## WHAT THE TASK ASKS
Restate word for word every line from the top of the data below down through the line that holds "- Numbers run".

## SOURCE MATERIAL
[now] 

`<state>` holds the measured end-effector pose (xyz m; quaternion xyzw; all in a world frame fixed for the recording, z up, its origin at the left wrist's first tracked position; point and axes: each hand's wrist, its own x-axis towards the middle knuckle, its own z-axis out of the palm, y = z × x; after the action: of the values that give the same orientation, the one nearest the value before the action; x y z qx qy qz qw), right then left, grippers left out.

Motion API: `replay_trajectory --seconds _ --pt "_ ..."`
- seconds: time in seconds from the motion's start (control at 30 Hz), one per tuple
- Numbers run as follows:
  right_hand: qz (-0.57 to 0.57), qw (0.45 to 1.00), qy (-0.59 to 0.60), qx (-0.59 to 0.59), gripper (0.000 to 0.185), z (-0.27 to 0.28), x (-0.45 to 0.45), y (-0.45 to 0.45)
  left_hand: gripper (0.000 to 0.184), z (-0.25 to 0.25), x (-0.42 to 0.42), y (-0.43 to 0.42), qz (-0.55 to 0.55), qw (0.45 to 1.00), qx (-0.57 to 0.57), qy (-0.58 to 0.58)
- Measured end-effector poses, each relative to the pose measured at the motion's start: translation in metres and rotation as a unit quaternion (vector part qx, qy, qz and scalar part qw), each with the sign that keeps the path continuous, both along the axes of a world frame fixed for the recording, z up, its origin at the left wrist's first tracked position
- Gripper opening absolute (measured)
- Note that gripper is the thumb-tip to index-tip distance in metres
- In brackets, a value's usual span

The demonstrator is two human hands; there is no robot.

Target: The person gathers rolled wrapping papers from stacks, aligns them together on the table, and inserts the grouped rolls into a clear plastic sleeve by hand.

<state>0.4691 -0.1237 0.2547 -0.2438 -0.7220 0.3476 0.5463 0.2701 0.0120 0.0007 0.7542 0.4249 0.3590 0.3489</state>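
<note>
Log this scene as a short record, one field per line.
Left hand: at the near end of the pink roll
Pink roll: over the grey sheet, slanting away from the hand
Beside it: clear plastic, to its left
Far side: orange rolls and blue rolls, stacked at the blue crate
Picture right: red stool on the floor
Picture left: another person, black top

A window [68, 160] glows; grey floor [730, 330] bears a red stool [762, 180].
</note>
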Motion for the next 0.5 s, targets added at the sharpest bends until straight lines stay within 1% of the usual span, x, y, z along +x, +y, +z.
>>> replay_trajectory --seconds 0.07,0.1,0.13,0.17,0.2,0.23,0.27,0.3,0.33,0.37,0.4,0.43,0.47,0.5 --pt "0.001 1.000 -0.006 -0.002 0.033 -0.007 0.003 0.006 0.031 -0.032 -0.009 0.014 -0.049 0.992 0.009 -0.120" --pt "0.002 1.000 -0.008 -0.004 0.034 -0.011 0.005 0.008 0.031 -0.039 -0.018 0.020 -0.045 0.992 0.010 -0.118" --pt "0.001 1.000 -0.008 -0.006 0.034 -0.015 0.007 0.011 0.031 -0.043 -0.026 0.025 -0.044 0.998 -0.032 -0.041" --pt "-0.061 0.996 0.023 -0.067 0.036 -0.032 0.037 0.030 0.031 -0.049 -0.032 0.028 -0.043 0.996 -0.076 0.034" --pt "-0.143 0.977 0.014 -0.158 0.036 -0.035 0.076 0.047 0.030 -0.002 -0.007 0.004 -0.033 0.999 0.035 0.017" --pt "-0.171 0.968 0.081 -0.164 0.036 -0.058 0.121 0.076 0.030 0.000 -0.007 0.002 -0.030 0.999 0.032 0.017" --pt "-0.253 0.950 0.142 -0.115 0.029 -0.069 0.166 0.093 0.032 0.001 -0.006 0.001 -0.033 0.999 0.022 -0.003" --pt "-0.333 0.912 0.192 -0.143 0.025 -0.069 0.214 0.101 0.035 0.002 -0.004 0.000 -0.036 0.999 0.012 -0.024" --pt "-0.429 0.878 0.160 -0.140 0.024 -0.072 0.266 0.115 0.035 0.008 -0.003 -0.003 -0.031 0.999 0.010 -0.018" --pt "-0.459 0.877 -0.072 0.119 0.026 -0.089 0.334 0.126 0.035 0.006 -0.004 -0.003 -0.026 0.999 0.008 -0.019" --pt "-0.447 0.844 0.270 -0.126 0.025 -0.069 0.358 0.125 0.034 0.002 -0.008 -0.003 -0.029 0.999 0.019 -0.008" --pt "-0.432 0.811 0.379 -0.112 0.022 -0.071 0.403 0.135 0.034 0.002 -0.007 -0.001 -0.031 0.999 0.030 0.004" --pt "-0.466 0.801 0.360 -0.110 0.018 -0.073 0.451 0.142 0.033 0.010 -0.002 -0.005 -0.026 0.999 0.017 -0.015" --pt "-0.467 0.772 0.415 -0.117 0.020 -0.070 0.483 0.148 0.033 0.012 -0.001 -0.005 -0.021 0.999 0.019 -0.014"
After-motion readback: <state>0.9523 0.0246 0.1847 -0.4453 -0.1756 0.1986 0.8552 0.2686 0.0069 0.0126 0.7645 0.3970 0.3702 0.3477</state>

## EXERCISE RESULT
[now] 

`<state>` holds the measured end-effector pose (xyz m; quaternion xyzw; all in a world frame fixed for the recording, z up, its origin at the left wrist's first tracked position; point and axes: each hand's wrist, its own x-axis towards the middle knuckle, its own z-axis out of the palm, y = z × x; after the action: of the values that give the same orientation, the one nearest the value before the action; x y z qx qy qz qw), right then left, grippers left out.

Motion API: `replay_trajectory --seconds _ --pt "_ ..."`
- seconds: time in seconds from the motion's start (control at 30 Hz), one per tuple
- Numbers run as follows:

No more work is left in this exercise.